I have a very visible email address that must be in every possible spam database, and I receive literally thousands of spam messages each day. A few people have asked me to document how I deal with that. After years of experimenting, I’ve finally settled on a three-stage solution.
- All email for rds.com goes to a $19/month web-hosting account. I don’t use the hosting part — just the email. This service does three important things: (a) it ignores email to unknown addressees such as somebody@rds.com (we get a lot of that); (b) it supports an explicit whitelist and blacklist; and (c) messages addressed to legitimate addressees are run through SpamAssassin. The latter isn’t great, and it’s configured for fairly non-aggressive interpretation to avoid false positives, but it’s a decent first-round of defense. One important configuration option was to disable message bouncing. When 99% of your email is spam, you don’t want to be automatically replying to it. Let the bogus messages fall on the floor.

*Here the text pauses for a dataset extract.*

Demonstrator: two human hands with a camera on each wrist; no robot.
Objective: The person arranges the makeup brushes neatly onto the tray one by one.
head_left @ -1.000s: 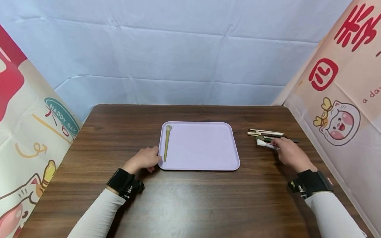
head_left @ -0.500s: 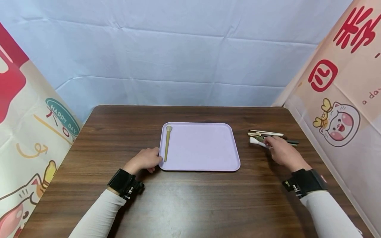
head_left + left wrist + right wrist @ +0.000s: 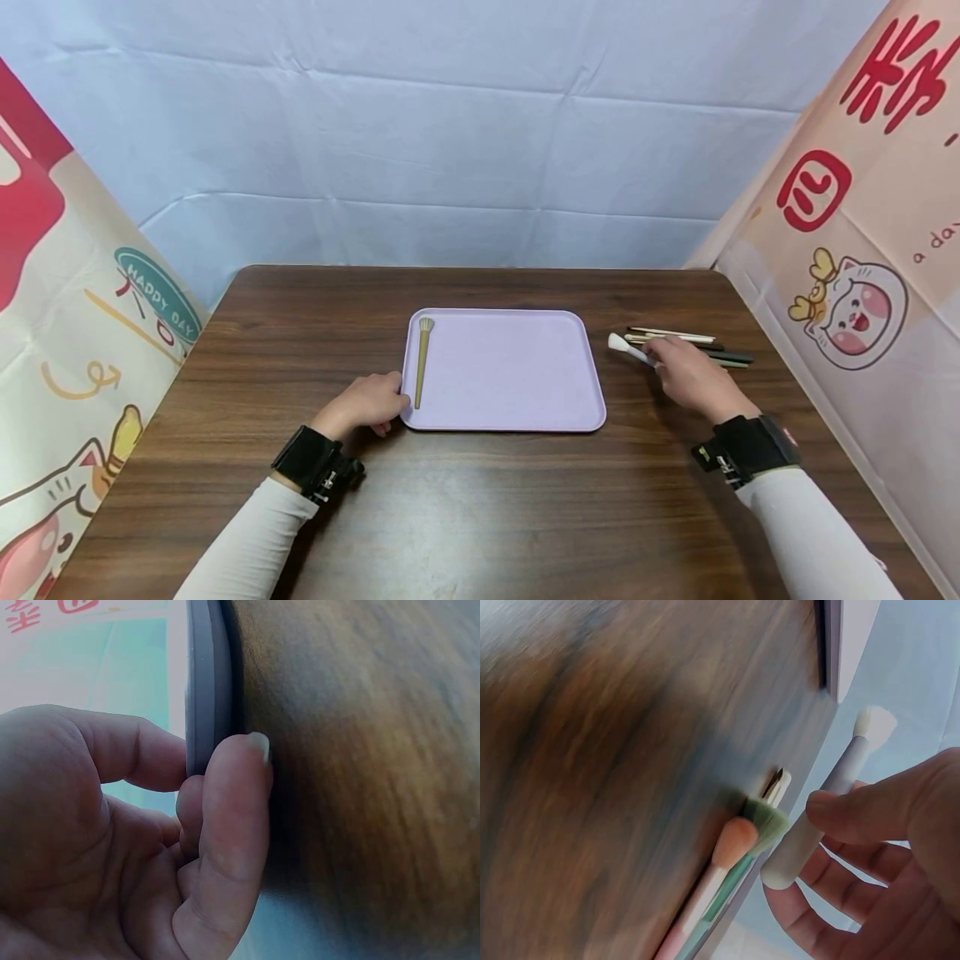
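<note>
My right hand [image 3: 695, 377] pinches a makeup brush [image 3: 628, 347] with white bristles and a pale lavender handle between thumb and fingers. The brush is held above the table, and in the right wrist view its bristle head [image 3: 874, 726] points away from the palm. My left hand [image 3: 365, 401] grips the near left corner of the lavender tray [image 3: 510, 431]; in the left wrist view the tray's edge [image 3: 204, 690] lies between its fingers. A gold makeup brush [image 3: 422, 363] lies along the tray's left side, pale bristles to the back.
Right of the tray, several more makeup brushes [image 3: 678, 335] lie side by side on the brown wooden table [image 3: 480, 508]. Among them, the right wrist view shows an orange-tipped brush [image 3: 736, 841] and a green-bristled brush [image 3: 768, 823]. A pale cloth [image 3: 450, 150] hangs behind the table.
My right hand has moved left with the white-bristled makeup brush, away from the other brushes and toward the tray. The left hand and the tray have stayed put.
</note>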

- From the web-hosting account, everything is forwarded to Gmail accounts. The quality of Gmail’s spam filtering varies greatly, although not so much recently. It used to be highly accurate, but I think that since it’s such a CPU-intensive activity that Google has had to settle on less-accurate filtering. I actually think they have the ability to throttle the quality of their spam filtering based upon their load and available processing power, but that’s purely speculative on my part. A side benefit of running everything through Gmail is that it provides automatic archiving and searching of email and allows for remote access. While not on the road, I retrieve mail from Gmail using POP3 and the standard OS X Mail program.

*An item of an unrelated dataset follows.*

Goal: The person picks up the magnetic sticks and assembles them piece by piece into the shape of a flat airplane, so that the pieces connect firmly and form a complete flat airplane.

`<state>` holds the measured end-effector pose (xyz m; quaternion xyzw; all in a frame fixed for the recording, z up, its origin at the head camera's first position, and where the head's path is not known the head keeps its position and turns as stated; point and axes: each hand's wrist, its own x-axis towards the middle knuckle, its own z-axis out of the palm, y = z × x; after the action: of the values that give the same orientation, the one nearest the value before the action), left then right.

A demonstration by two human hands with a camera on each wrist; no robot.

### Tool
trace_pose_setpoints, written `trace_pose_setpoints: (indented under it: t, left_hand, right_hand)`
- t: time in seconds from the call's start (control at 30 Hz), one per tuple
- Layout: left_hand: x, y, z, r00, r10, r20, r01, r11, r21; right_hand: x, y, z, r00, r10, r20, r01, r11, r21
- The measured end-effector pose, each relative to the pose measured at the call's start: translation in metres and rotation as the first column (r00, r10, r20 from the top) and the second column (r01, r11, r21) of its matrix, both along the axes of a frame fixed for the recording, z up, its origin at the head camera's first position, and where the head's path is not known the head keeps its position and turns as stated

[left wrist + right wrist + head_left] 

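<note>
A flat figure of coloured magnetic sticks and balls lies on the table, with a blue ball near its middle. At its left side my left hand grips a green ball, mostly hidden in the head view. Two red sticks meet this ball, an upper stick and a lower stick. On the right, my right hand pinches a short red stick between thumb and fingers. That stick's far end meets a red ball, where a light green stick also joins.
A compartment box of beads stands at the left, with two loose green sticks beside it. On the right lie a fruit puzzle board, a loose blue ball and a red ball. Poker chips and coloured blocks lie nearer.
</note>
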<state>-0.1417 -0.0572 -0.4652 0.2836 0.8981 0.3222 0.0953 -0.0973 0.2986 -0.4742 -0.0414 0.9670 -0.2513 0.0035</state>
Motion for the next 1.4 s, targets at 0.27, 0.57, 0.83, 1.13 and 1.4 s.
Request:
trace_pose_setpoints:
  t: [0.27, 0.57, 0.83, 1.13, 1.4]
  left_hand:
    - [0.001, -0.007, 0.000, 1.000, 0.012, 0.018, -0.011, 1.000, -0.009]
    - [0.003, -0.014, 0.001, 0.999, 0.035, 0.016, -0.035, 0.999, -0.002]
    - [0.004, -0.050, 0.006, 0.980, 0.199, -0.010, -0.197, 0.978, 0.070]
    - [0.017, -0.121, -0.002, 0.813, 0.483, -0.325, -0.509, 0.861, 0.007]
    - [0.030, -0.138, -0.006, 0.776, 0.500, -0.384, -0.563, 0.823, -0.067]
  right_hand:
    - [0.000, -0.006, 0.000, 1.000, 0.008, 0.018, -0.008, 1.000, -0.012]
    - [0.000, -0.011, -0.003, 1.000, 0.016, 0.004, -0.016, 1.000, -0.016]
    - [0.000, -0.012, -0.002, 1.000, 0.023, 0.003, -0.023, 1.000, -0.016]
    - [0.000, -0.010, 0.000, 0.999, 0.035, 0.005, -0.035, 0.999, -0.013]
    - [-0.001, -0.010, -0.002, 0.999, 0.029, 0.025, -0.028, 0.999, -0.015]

- The final step is a $30 utility called SpamSieve. It’s one of those Bayesian filter applications, and works very well. After training with a few hundred messages, it is quite accurate, and it’s also quite easy to use.
Not related to spam per se, I also use MailSteward Lite to archive old messages in a searchable database. I’ve kept every non-spam email message for the past 11 years or so, and it’s all in there — even those messages that survived the migration from Outlook on Windows to Mac Mail a few years ago, which I did with a marvelous $10 program called O2M. The only reason I use MailSteward Lite is that OS X Mail gets slow when the mailboxes contain many thousands of messages. The big disadvantage is that it’s not externally searchable, most notably not by Spotlight.
Yes, it was a lot of work to get to this point. I haven’t mentioned the many tools I’ve tried and abandoned. But I now have a configuration that works well and is easy to use. I recommend it to anyone who, like me, has a very visible email address and who gets a lot of spam.